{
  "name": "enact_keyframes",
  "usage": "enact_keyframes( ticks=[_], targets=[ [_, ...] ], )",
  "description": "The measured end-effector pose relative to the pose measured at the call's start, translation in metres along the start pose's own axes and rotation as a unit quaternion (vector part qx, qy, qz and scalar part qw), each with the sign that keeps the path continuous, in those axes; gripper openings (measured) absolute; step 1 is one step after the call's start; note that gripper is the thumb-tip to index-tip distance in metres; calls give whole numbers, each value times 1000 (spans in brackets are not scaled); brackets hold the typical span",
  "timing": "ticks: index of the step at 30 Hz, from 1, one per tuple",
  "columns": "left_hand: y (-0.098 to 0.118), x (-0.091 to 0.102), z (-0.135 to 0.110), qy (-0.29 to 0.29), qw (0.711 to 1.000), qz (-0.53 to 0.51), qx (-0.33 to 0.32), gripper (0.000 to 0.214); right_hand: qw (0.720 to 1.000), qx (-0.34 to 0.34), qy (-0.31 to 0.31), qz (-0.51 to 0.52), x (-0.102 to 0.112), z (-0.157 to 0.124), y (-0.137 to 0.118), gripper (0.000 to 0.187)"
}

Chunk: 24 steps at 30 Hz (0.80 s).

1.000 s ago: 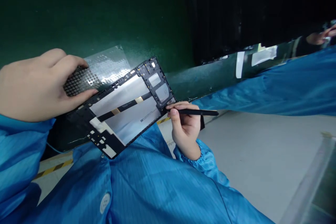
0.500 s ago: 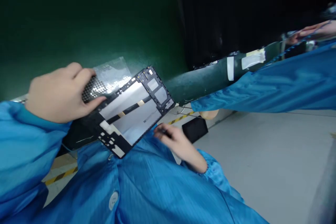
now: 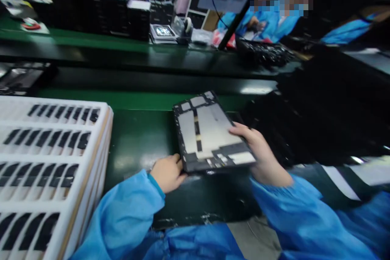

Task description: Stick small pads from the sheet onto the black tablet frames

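A black tablet frame (image 3: pixel 210 134) with silver inner panels is held just above the green bench (image 3: pixel 137 138), in front of me. My left hand (image 3: pixel 167 172) grips its near left corner, fingers curled under the edge. My right hand (image 3: pixel 258 150) holds its right side, thumb lying on the top face. Both of my sleeves are blue. The black stylus from before is not in sight.
A white tray (image 3: pixel 51 158) with rows of small black parts fills the left. A stack of black trays (image 3: pixel 329 118) stands at the right. Beyond a green conveyor (image 3: pixel 122 48), other people in blue sit at a further bench with devices.
My view swung up from my lap to the bench. The tablet frame came down level over the bench, now held by both hands. The mesh film and stylus are gone from view.
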<state>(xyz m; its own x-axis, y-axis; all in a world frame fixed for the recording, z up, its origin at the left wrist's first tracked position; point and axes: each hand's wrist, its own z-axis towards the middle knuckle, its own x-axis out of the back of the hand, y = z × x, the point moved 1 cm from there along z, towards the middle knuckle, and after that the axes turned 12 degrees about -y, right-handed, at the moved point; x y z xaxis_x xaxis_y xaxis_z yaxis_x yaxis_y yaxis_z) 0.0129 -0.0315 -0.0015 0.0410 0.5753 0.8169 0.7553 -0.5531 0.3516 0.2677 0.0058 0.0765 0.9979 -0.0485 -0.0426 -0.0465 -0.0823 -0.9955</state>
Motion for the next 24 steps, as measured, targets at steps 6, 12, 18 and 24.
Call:
enact_keyframes(
  ticks=[6,12,18,24],
  targets=[
    [-3,-4,-1,6,999,-32,13,62,987,-109,-119,-6,-170,194,21,32],
    [-14,-4,-1,60,995,-60,50,59,982,-49,-145,-112,-170,197,8,21],
    [26,14,-3,181,974,-133,6,56,958,135,-152,-203,12,1,-61,19],
    [153,88,69,222,904,-314,-188,49,740,312,321,-502,215,-84,-142,21]
  ],
)
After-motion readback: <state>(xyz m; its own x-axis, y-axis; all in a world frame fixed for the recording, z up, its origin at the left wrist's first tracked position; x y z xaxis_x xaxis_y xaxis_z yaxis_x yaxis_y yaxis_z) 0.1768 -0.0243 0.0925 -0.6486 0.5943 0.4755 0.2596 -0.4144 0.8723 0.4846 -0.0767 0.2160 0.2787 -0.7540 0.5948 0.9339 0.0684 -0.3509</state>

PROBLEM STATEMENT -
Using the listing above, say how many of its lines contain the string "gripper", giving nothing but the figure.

FINISHED EXERCISE -
2